In execution, though, none of the three lives up to its potential. Like a lot of the series’ episodes with three separate plots, none have enough running time to get up to full speed, which results in fairly superficial takes on each idea.

The concept of Jake being involved in a reverse heist, for instance, is so on-brand for both him and the show that it arguably could have filled up an entire episode, perhaps as this year’s twist on the Halloween Heist. Here, though, it had to be squeezed into a few minutes, in between Jake/Doug musical duets (which, admittedly, are always the highlights of these episodes), a largely unnecessary Mark Cuban cameo, skepticism of Jake from Doug’s criminal bachelor party buddies, and the return of Trudy. “A Tale of Two Bandits” generated humor by juxtaposing Trudy’s seeming naive sweetness with her true nature as a stone-cold criminal. With that side of her already revealed, it felt like no one knew what to do with Trudy other than to bring her back, and she wound up adding to the episode’s overcrowding.

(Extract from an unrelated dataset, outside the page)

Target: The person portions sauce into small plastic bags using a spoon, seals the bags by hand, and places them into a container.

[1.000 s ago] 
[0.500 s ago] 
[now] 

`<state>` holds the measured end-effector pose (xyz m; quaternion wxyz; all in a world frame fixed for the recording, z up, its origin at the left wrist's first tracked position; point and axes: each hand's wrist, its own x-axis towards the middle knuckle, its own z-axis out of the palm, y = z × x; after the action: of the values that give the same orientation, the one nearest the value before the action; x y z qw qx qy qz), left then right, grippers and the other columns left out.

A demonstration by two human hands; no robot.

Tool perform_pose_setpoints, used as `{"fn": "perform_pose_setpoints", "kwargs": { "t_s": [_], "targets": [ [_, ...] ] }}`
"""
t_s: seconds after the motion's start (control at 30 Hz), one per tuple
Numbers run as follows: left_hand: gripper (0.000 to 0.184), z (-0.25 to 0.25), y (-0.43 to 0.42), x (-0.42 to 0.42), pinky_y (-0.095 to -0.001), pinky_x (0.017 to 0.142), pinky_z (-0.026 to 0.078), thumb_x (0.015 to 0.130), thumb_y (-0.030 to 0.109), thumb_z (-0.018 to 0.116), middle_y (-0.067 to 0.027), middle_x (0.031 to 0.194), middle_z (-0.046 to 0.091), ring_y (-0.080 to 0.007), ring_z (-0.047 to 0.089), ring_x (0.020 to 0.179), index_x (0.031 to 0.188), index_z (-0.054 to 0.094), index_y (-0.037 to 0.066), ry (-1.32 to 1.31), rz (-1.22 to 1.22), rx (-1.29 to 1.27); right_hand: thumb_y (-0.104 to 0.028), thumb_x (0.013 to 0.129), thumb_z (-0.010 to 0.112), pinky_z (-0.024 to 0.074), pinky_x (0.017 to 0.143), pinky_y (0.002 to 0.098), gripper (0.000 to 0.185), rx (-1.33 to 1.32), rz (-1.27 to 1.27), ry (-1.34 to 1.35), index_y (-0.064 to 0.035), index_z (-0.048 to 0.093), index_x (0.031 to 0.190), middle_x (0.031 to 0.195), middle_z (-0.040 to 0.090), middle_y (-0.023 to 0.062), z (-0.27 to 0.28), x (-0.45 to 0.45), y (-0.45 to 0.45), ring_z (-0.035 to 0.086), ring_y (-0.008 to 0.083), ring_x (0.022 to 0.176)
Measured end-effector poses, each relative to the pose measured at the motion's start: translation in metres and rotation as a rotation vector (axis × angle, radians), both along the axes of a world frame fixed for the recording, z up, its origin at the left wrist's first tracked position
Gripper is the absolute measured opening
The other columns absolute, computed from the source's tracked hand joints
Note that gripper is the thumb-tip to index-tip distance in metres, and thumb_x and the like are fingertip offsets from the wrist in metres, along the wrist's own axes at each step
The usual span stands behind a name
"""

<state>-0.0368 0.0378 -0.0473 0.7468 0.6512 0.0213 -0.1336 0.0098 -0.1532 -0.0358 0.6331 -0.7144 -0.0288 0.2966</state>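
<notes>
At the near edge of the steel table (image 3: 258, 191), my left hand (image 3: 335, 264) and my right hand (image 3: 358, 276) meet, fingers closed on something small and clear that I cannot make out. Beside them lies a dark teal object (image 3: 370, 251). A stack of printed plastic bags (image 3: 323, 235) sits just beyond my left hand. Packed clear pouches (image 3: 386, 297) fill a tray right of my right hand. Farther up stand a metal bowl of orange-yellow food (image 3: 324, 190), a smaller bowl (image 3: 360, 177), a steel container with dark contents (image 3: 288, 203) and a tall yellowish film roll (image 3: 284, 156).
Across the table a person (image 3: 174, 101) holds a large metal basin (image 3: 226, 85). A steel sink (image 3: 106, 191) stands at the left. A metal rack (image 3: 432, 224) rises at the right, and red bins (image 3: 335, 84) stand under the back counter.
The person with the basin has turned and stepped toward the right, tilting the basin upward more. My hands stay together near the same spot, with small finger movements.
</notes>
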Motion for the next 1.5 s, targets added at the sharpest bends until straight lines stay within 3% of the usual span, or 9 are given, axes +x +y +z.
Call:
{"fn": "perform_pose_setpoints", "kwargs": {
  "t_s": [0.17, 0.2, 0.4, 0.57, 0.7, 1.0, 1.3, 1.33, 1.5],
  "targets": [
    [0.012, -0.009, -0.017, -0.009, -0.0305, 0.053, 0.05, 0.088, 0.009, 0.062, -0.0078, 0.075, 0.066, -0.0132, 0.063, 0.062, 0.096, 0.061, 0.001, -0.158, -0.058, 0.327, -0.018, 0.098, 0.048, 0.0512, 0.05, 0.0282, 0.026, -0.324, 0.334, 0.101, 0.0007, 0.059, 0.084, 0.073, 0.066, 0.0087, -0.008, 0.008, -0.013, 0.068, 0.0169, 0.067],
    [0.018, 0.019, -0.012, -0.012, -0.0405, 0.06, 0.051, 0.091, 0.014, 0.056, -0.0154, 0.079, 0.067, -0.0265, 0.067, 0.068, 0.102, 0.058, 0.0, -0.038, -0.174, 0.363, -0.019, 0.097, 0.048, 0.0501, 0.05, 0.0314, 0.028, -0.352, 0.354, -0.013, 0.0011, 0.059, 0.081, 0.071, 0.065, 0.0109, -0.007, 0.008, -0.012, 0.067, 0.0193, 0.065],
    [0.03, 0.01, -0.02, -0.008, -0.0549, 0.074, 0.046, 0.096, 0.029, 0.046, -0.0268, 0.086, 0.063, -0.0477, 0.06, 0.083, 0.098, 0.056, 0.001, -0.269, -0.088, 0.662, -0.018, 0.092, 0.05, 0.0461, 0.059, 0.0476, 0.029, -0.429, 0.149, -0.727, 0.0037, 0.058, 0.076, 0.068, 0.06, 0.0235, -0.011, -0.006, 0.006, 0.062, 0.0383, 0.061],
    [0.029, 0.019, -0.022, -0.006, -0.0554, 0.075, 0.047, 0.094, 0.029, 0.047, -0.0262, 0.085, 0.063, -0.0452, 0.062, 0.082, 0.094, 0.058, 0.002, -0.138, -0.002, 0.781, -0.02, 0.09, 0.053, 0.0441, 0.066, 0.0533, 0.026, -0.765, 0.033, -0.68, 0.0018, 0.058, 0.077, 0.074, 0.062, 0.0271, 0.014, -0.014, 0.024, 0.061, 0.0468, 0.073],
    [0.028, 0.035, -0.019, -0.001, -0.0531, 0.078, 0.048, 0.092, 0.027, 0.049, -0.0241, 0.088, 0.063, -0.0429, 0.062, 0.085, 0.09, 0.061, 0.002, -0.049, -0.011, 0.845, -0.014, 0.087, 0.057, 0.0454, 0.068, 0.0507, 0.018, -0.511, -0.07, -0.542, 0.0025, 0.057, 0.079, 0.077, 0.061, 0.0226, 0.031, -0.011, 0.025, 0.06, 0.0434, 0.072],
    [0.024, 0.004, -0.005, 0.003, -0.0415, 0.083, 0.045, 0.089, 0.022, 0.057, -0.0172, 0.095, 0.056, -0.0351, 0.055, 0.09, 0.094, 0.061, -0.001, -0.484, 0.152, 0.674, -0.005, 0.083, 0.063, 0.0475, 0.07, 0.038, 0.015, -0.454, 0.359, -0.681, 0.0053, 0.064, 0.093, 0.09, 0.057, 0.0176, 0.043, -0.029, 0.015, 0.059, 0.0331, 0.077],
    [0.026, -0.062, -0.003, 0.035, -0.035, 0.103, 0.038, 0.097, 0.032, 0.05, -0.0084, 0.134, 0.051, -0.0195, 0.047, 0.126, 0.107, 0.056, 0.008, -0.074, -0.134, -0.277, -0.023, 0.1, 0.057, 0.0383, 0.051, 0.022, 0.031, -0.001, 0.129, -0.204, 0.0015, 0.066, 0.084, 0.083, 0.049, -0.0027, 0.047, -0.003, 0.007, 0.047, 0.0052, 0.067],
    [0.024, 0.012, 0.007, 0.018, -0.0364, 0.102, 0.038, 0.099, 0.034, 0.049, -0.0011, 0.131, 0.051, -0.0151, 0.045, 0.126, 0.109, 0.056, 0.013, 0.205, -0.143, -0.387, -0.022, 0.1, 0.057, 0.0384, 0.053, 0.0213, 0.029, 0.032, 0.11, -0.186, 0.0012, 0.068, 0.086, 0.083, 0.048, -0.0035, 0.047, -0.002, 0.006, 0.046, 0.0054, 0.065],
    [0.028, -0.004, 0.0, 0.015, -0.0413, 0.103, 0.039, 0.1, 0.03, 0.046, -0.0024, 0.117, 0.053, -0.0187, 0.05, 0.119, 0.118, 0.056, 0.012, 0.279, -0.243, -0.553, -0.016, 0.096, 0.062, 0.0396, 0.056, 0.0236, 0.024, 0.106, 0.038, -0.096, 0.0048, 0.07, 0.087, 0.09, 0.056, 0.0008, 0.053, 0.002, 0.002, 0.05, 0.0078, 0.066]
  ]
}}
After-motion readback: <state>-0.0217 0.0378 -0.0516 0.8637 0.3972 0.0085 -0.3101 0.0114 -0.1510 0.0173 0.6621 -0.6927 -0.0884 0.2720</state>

Holt’s return was already foreshadowed after Wuntch’s death last week, and it felt good to have him back behind that desk. But the subplot here, with Terry throwing away Holt’s prized business card from Zeff Wilcox, was a missed opportunity to explore the transfer of power from the other side(*). We know how the demotion weighed on Holt, but Terry’s temporary status as commander of the whole precinct was largely ignored; he was just the guy at the desk after Captain Kim left. While Terry wouldn’t want to get a permanent command in this manner, the show could have addressed his feelings about the interim job, and that power/responsibility going away. Instead, we got this silliness about the business card he threw away. And somehow, the character best showcased in the conflict was Rosa, whose lack of belief in the idea of normal names, and obsessive attention to the color of the fake chewing gum samples, got the biggest laughs in the episode that weren’t related to Jake whispering as part of the reverse heist.

(*) For that matter, it occurs to me that we never got an episode exploring the idea of Amy outranking her mentor and idol in Holt. That’s a layup that the show never even bothered to attempt. Strange.  

Finally, the vending machine C-story was the thinnest of the three, though I’d argue the episode would have been better off saving Holt’s return for another week and beefing up this and the bachelor party stories instead. That’s because the premise of this was sound — and, again, a natural tension between long-running characters that the show hasn’t explored all that much — and could have still been fairly compact even as more time was given to Jake and Doug’s Miami misadventure. Here, though, we basically got the idea itself and not much else. Like the rest of “The Takeback,” it works better in theory than reality.